My ideal Help action therefore removes the helper/helped distinction. When multiple people collaborate on the same task, their rolls are treated the same. Characters can make different types of rolls if they’re performing different actions—one holds the reins while another telepathically soothes the horse—but neither takes precedence.
Here are some more important features of the ideal Help:
Generally, the more people who work together, the better the chances of a successful outcome.
Attempted help can sometimes fail. Assistance from someone who doesn’t know what they’re doing is bad.
With these guidelines in mind, I’ve started using the following system whenever two or more characters pool their strengths and succeed or fail as one.
First, everyone who’s contributing to a task makes individual rolls. The roll each person makes is based on the nature of their contribution, which might (but doesn’t need to) vary from person to person. Bonuses and penalties to the rolls might also vary. Either way, these individual rolls are binary: either a character succeeds on their roll or doesn’t.
Then count the number of characters with successful rolls to determine whether the group effort succeeds.
Everyone rolls well = Critical success
At least two people roll well, but not everyone = Standard success
Exactly one person rolls well = Mixed success
No one rolls well = Failure
(Sometimes more people working together should always increase the risk of failure, such as during a group stealth check. In these cases, the resolution rules are changed to: At least two people roll poorly = failure; exactly one person rolls poorly = mixed success; everyone rolls well = success; everyone rolls exceptionally well1 = critical success.)
I haven’t gotten to play with it too much, but it’s been fun so far.
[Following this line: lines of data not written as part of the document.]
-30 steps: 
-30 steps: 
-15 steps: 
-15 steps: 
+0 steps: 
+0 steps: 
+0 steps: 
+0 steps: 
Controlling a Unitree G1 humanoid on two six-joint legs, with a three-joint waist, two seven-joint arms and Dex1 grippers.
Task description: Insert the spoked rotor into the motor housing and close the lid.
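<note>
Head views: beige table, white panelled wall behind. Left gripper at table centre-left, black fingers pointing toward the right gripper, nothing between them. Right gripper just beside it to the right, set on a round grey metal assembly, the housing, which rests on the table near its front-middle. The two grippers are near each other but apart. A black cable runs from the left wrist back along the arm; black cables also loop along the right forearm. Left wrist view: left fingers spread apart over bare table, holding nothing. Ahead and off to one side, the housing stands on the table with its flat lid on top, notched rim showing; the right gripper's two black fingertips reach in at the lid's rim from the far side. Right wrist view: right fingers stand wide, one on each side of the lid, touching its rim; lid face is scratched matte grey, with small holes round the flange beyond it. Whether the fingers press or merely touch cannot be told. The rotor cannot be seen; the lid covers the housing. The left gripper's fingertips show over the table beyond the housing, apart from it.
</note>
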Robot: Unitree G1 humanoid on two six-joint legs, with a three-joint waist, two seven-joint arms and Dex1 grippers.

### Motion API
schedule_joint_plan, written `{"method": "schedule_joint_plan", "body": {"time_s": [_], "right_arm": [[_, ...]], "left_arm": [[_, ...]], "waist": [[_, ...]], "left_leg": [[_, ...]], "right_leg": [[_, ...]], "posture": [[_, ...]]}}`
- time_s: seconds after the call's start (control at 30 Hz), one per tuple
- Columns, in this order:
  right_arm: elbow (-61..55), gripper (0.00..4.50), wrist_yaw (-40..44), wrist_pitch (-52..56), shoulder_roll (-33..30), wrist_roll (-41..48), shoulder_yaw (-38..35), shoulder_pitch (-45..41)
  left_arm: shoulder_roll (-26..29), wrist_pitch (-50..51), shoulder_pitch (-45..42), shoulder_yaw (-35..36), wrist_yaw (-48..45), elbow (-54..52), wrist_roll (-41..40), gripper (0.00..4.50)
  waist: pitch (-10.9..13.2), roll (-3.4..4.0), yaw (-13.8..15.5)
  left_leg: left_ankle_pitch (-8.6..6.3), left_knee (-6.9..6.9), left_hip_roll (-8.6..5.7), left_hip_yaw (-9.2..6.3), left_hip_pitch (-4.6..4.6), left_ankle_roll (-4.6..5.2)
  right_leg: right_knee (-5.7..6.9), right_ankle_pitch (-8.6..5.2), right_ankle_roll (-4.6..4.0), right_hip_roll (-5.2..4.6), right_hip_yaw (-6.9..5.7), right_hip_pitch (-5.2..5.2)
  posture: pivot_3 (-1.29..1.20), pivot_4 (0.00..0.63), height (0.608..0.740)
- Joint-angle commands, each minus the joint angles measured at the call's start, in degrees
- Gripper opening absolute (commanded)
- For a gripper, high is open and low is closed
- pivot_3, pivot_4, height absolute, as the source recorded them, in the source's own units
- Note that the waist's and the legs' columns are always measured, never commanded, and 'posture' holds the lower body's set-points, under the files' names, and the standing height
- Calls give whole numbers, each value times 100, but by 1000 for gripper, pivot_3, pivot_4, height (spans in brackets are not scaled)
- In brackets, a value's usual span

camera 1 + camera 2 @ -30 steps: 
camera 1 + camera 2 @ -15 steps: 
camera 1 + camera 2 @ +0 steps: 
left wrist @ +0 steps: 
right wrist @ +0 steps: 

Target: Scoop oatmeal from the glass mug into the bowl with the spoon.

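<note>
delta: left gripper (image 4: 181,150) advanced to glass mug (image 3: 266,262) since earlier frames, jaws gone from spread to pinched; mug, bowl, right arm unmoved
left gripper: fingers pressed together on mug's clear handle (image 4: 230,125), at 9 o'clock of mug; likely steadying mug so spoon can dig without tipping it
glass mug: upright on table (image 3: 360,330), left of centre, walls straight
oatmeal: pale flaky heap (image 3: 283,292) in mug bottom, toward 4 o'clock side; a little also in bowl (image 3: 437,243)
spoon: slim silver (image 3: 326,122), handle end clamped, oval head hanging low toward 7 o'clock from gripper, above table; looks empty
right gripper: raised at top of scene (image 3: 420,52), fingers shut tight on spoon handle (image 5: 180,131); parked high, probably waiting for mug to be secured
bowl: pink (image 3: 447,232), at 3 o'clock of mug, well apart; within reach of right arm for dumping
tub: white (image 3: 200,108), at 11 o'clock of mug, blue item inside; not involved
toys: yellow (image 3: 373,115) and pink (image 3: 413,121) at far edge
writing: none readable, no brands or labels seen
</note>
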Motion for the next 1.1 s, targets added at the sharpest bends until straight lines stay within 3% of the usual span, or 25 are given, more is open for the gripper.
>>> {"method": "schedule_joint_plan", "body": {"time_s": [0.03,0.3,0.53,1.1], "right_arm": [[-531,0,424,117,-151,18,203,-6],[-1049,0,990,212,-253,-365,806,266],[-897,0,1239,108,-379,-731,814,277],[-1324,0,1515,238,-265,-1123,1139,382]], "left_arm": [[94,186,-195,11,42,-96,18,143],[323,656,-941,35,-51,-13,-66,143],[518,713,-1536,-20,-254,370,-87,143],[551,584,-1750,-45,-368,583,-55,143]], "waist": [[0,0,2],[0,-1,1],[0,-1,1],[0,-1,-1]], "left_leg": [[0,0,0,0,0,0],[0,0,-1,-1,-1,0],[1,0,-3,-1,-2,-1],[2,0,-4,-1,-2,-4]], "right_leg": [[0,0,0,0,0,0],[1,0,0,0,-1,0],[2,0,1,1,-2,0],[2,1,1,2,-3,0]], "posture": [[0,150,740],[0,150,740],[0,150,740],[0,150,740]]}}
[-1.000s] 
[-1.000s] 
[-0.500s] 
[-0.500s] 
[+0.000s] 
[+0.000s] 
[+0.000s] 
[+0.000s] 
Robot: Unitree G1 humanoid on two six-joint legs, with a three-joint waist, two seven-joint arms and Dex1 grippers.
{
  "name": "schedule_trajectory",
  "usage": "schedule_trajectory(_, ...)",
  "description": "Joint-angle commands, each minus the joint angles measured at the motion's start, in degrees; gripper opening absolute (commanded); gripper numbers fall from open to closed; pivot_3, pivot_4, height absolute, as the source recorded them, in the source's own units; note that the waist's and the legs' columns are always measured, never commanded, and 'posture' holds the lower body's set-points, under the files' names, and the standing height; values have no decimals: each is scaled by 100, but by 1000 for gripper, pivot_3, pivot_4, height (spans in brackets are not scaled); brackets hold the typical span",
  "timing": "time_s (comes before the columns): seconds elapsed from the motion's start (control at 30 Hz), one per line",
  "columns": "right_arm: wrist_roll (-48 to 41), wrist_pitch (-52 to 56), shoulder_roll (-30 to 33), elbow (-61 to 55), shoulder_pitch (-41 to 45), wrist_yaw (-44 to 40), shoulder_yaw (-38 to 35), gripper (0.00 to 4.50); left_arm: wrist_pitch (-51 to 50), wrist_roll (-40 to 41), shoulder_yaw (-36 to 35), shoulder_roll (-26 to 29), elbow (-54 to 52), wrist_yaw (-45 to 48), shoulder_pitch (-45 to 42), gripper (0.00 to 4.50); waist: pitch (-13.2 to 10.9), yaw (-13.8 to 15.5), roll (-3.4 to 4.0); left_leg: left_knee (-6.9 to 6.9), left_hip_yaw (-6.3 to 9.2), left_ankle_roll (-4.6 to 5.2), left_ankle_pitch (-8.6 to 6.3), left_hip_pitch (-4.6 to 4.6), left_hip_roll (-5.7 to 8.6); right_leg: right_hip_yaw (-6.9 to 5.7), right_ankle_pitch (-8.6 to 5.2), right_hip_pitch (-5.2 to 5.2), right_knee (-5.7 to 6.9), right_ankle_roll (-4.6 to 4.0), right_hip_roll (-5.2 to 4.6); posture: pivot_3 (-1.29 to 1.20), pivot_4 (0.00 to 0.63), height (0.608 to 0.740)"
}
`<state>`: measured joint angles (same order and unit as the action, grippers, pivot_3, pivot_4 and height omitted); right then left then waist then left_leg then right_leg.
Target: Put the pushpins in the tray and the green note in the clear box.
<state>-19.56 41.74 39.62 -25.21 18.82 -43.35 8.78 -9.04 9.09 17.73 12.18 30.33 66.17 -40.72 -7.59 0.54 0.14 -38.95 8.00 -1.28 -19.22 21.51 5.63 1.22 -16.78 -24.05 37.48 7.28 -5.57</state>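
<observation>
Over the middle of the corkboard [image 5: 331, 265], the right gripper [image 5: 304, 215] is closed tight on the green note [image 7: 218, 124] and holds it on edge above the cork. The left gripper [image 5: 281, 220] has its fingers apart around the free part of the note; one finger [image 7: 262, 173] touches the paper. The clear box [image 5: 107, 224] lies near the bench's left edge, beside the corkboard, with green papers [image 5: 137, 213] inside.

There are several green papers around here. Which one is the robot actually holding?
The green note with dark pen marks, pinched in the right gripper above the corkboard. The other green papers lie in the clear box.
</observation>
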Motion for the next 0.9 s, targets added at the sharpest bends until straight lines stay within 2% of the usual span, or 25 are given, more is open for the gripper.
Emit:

Most noticeably, players don’t feel like they’re leaving money on the table by failing to declare Help on every single roll. (Looking at you, 5e.)
One quirk is that a two-person group can never roll a standard success—only a failure, mixed success, or crit. I’m not sure how to feel about this. I do like the implication that, when possible, two competent people pooling their strengths is the optimal way to get shit done.
Another quirk is that a thousand people with even the tiniest die-sized chance of success will, like monkeys at typewriters, inevitably do the trick. But my games tend to have less than a thousand players, and I’m not enough of a simulationist to care. It would bother me if a mere six PCs could consistently succeed together where they’re all supposed to suck; this is something to keep at eye on, though I think it’s more likely to manifest as a numbers-need-tweaking problem than a back-to-the-drawing-board one.
And of course this would need to be adapted for games without four tiers of outcomes. For example, in a binary success/fail system, you could say that at least 50% of individual rolls need to succeed for the overall task to go well—though come to think of it, this creates an even weirder inflection point at group size 2. I guess that’s why 5e’s group checks are distinct from its Help.
What this means varies from system to system—something like beating the DC by a certain number, or rolling well on more dice than necessary.